[supervisor] Trigger instance update if missing after port exposure #7058

corneliusludmann · 2021-12-03T14:51:56Z

Description

When for some reason the server stops sending instance updates ports are getting stuck in detecting. This PR checks 1 minute after port exposure if we got the port exposure information from the server and if not it asks actively for an instance update.

@akosyakov @csweichel After implementing this, I'm not sure if this is 100 % that was you had in mind.

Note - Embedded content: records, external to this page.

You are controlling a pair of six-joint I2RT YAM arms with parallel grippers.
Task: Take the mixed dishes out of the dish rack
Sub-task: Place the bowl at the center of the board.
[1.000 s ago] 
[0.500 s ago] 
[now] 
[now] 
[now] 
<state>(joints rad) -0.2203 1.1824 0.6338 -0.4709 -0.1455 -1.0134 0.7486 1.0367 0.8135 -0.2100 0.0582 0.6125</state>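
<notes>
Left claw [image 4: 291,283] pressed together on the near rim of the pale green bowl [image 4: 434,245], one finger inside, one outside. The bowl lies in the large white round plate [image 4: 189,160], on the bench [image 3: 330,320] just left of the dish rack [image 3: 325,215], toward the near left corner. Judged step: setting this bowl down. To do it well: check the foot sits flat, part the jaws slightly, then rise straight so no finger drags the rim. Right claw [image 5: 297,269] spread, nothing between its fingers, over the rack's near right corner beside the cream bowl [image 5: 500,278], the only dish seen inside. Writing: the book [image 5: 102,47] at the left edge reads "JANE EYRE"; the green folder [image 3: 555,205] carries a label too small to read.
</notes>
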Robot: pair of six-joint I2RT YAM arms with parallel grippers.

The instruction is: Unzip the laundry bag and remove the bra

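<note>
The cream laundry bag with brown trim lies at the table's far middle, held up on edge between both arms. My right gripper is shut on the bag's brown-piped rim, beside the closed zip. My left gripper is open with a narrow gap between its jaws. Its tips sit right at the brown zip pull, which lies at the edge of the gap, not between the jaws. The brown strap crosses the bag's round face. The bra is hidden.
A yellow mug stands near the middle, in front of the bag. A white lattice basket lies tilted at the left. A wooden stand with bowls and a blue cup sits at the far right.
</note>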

I'm very open to any suggestions for other implementations.

Related Issue(s)

Mitigate/Fixes #6778

How to test

I tested this PR by adding this change:

diff --git a/components/supervisor/pkg/ports/exposed-ports.go b/components/supervisor/pkg/ports/exposed-ports.go
index 5408a5b3..001cbcbc 100644
--- a/components/supervisor/pkg/ports/exposed-ports.go
+++ b/components/supervisor/pkg/ports/exposed-ports.go
@@ -120,6 +120,13 @@ func (g *GitpodExposedPorts) Observe(ctx context.Context) (<-chan []ExposedPort,
                for {
                        select {
                        case u := <-updates:
+
+                               // TODO: ignoring all updates just for testing purposes
+                               // remove the following block before merging
+                               if u != nil {
+                                       break
+                               }
+
                                res := getExposedPorts(u)
                                if res == nil {
                                        return

This change ignores all instance updates from server. With this we see the same as we see in prod: The ports get stuck in “detecting”. After 1 minute, supervisor logs “we haven't seen an instance update with port exposure info after 1 minute” and “detecting” disappears.

Release Notes

Mitigate ports getting stuck in detecting

roboquat · 2021-12-03T14:52:04Z

[APPROVALNOTIFIER] This PR is NOT APPROVED

This pull-request has been approved by:
To complete the pull request process, please ask for approval from corneliusludmann after the PR has been reviewed.

Associated issue: #6778

The full list of commands accepted by this bot can be found here.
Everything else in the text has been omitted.